Plan International and Unicef: Parents use their daughters for their financial gain

Plan International and Unicef again are stressing the troubling situation of sexual exploitation that affects children in the southern border provinces. A recent study, “Invisible under the sun: A look at the sexual exploitation of boys, girls and teenagers in the Enriquillo Region”, reveals that 50.9% of those under 21 years in the region have already had sex. Of that percentage, 26.8% told pollsters they had done so with a person at least 10 years older, 11% said they did so at least once for money or another retribution, and 76% had had sex at least once in the past 12 months. These statistics are above national averages.

The poll is part of the project “Adding up efforts: Prevention of sexual exploitation of boys, girls and teenagers in the country.”

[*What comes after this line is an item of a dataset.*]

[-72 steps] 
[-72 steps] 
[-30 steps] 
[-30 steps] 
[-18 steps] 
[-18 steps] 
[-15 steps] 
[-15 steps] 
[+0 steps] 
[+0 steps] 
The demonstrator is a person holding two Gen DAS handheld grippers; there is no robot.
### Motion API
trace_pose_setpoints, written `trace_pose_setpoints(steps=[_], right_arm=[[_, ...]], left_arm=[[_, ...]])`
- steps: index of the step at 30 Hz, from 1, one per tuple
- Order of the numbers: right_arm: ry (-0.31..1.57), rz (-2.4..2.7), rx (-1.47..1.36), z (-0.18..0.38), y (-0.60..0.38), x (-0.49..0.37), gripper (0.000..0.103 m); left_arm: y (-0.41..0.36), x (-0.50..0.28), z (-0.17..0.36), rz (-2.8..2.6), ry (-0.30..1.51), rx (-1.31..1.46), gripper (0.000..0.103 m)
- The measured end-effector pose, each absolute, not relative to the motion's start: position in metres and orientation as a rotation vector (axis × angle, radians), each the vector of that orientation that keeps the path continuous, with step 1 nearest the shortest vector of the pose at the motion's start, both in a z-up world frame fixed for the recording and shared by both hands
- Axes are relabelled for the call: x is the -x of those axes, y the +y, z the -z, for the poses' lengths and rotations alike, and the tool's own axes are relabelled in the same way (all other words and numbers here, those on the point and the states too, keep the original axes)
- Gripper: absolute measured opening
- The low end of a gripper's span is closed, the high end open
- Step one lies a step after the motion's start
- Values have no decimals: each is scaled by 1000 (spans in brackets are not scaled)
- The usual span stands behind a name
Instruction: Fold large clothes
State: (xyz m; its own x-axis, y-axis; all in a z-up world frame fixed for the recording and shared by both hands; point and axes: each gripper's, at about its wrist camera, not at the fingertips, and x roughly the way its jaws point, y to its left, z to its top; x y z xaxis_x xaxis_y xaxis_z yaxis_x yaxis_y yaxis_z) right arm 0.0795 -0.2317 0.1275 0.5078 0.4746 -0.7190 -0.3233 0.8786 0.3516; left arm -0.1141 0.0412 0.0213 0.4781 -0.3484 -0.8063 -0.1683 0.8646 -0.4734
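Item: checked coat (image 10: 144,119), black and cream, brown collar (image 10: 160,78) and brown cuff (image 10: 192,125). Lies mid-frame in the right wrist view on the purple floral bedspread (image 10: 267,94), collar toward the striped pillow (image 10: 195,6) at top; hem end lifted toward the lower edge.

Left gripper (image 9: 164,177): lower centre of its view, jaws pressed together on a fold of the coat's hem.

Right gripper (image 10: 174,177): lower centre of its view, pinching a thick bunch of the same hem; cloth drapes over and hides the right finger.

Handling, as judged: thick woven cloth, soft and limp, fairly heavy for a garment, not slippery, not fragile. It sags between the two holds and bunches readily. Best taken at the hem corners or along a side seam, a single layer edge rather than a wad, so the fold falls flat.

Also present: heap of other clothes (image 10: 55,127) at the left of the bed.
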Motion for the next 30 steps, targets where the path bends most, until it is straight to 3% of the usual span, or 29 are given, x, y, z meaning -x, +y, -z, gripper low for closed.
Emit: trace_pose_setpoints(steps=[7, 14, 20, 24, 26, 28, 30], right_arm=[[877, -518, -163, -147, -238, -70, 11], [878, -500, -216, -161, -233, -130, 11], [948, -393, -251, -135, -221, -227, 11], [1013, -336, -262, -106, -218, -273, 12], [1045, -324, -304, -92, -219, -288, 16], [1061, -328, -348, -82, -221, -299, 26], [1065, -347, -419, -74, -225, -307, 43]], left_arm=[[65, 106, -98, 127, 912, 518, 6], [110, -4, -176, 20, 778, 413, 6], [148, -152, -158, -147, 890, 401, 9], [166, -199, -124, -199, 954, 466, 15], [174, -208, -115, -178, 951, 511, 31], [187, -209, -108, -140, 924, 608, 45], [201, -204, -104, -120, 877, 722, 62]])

The poll also revealed that 48.6% of women 20 to 49 years had been in cohabitation before their 18th birthday, and 17% before their 15th birthday.

Rosa Elcarte, representative in the Dominican Republic for Unicef, said the authorities need to do better to care and prevent victims of sexual abuse. She said the present efforts are insufficient.

The provinces in the Enriquillo Region are Pedernales, Independencia, Barahona and Bahoruco.
Most cases in the south occur in the poorest communities, where parents use their girls as an economic asset, said ElCarte. She said then the girl is marked for life.

Plan International’s program manager, Silvio Minier, says that the sexual exploitation of children “is a form of violence, a violation of their rights and ironically a preventable crime”. She defined as causes the patriarchal culture and gender inequality.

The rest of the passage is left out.